*WHAT THE TASK ASKS*. Your response should be every line of the data, written out exactly.

*COLLECTED DATA*.
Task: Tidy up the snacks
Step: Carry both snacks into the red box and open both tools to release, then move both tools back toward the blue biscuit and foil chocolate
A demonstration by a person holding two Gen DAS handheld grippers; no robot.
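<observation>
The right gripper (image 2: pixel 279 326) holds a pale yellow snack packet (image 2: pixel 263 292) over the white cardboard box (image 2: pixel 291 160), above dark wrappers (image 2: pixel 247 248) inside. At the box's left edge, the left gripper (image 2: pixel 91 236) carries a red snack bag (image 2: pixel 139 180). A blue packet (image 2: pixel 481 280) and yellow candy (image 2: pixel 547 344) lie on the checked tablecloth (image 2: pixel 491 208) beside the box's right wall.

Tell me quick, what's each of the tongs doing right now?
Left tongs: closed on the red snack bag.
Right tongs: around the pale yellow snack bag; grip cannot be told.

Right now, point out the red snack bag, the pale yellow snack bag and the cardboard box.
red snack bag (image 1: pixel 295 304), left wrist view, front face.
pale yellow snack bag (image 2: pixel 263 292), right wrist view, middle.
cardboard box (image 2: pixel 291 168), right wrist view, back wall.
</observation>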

*RESPONSE AREA*.
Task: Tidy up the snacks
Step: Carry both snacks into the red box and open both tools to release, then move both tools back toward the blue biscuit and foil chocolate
A demonstration by a person holding two Gen DAS handheld grippers; no robot.
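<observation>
The right gripper (image 2: pixel 279 326) holds a pale yellow snack packet (image 2: pixel 263 292) over the white cardboard box (image 2: pixel 291 160), above dark wrappers (image 2: pixel 247 248) inside. At the box's left edge, the left gripper (image 2: pixel 91 236) carries a red snack bag (image 2: pixel 139 180). A blue packet (image 2: pixel 481 280) and yellow candy (image 2: pixel 547 344) lie on the checked tablecloth (image 2: pixel 491 208) beside the box's right wall.

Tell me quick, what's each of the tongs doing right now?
Left tongs: closed on the red snack bag.
Right tongs: around the pale yellow snack bag; grip cannot be told.

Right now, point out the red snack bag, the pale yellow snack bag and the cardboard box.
red snack bag (image 1: pixel 295 304), left wrist view, front face.
pale yellow snack bag (image 2: pixel 263 292), right wrist view, middle.
cardboard box (image 2: pixel 291 168), right wrist view, back wall.
</observation>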

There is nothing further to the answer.